### WHAT TO PRODUCE:
Copy each line of the records that contains the word "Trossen".

Records contained in a dataset
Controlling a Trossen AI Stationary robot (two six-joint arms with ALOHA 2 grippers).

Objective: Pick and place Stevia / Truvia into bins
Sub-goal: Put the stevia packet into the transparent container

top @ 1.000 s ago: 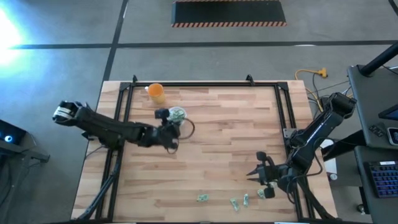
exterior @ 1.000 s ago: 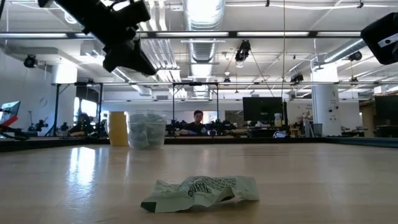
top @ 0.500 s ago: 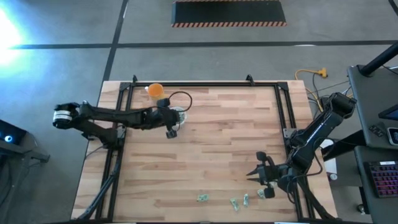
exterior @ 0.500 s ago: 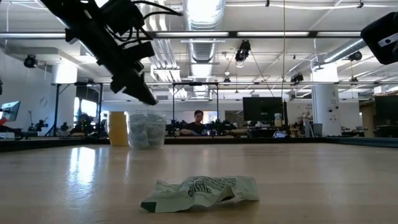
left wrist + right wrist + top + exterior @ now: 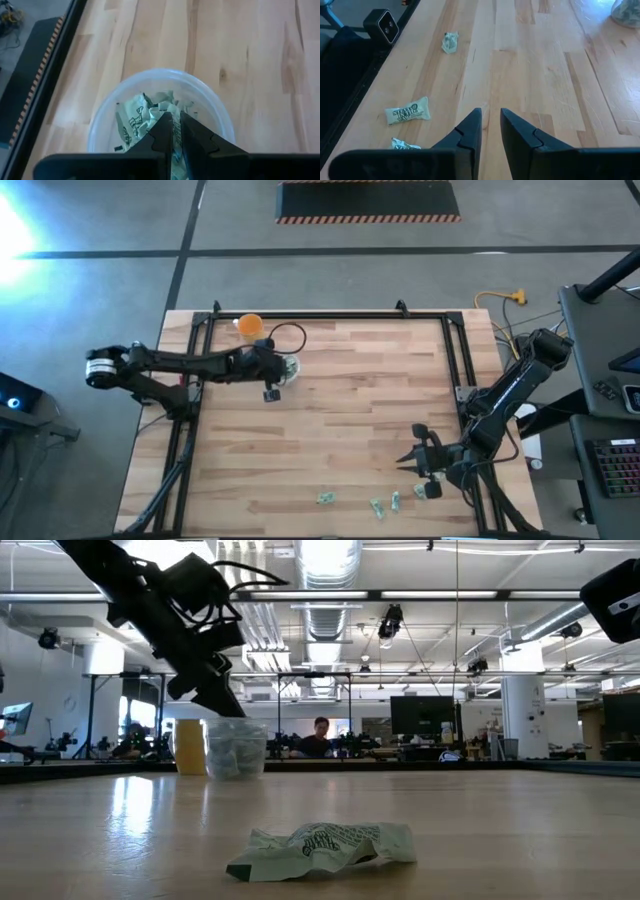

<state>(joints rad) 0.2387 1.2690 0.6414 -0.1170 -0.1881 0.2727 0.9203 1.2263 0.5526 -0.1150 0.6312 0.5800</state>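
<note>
Left gripper (image 5: 172, 131) poised directly over the clear cup (image 5: 287, 366) near the far left corner of the tabletop (image 5: 350, 420), just beside the orange cup (image 5: 250, 327). Fingers (image 5: 162, 131) pressed almost together with only a thin slit between; a sachet caught there cannot be told from the wrist view, since the green print seen in the slit could belong to the sachets (image 5: 135, 117) already lying crumpled inside the cup.

Right gripper (image 5: 491, 125) waiting low near the near right corner, fingers a little apart and holding nothing. Loose sachets (image 5: 326, 498) scattered along the near edge, one more (image 5: 407, 111) lying close to the right gripper, another crumpled one (image 5: 325, 842) at the near edge in the low view.

Judged very light, thin and soft: paper that creases and bends easily, not fragile, lying flat on the wood and so hard to get under. Best taken across the short width at the middle, or on a raised wrinkle, with fingertips pressed down to the wood before closing.
</note>
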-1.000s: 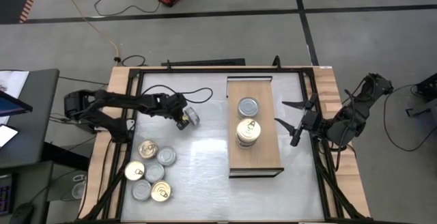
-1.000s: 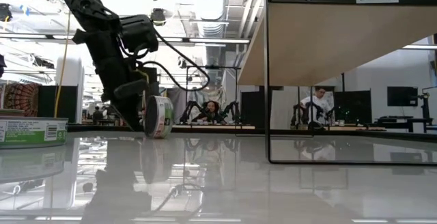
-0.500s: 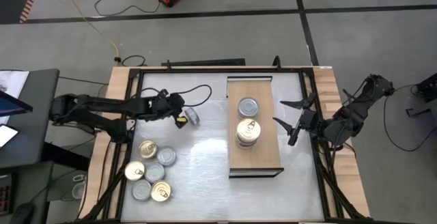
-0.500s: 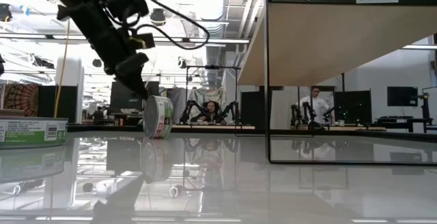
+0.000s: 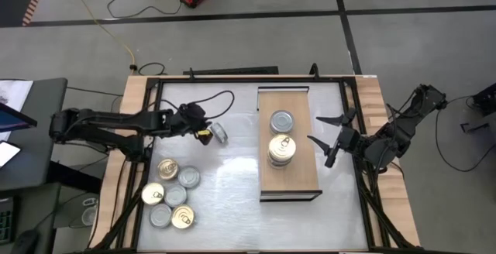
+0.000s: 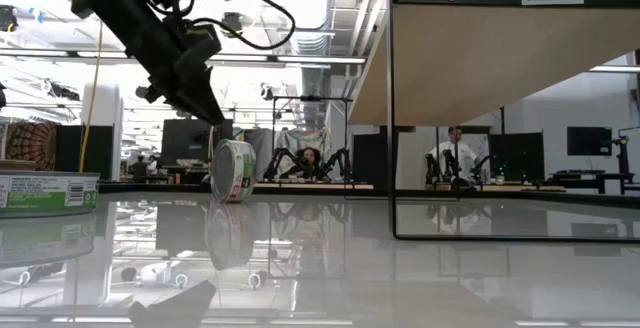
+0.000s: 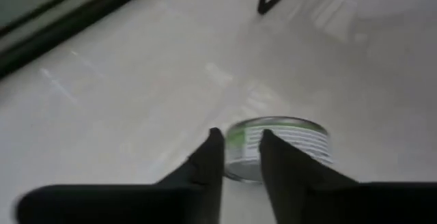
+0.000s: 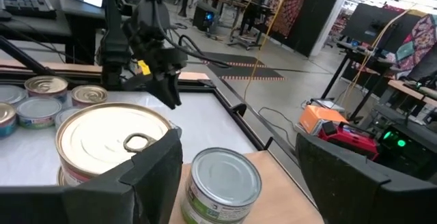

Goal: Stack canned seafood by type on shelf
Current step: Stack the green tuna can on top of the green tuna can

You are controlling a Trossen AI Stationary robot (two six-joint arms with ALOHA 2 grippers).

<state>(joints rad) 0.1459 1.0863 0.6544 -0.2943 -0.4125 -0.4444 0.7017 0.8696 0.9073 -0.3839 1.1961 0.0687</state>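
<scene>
One tin [image 5: 219, 133] stands on its rim on the grey-white tabletop, left of the shelf; in the low view this tin [image 6: 233, 171] shows its green-and-white label. My left gripper [image 5: 203, 129] hangs just left of it and above it [image 6: 208, 108], fingers a narrow gap apart [image 7: 240, 157], touching nothing. On the light-wood shelf [image 5: 298, 178] a stack with a gold pull-tab lid [image 5: 281, 149] stands next to a silver-lidded tin [image 5: 281, 121]. My right gripper [image 5: 324, 139] hovers right of the shelf, wide open [image 8: 239, 176].
Several more tins [image 5: 172, 193] sit flat in a cluster near the table's near-left corner; one shows at the low view's left edge [image 6: 45, 190]. A black cable [image 5: 213, 101] loops over the table behind the left gripper. Dark frame rails border the table.
My left gripper has risen off the upright tin and drawn back toward the table's left edge, and now hangs above the tin instead of reaching down beside it. The tin stays standing on its rim in the same place.
</scene>
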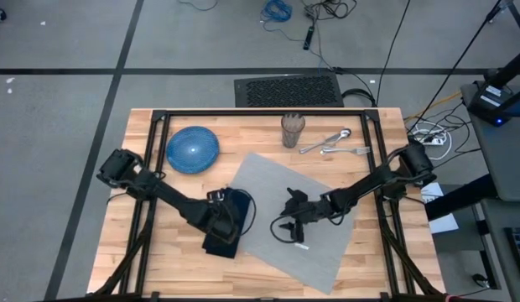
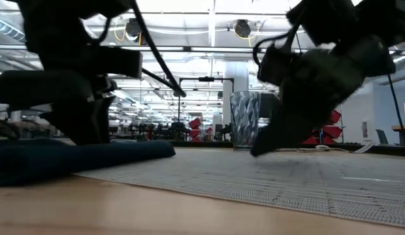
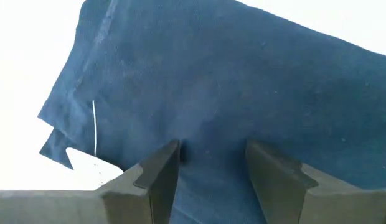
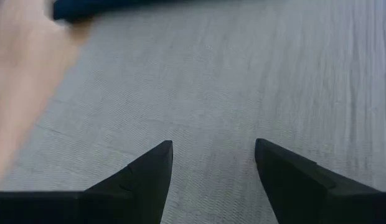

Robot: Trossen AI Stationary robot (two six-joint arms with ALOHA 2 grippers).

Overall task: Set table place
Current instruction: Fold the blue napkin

### OUTPUT OF THE TASK:
Controlling a Trossen AI Stationary robot (two six-joint arms with ALOHA 2 grippers).
You are controlling a Trossen AI Stationary robot (two six-joint arms with ALOHA 2 grippers).
Robot: Trossen AI Stationary robot (two six-joint arms with ALOHA 2 grippers).

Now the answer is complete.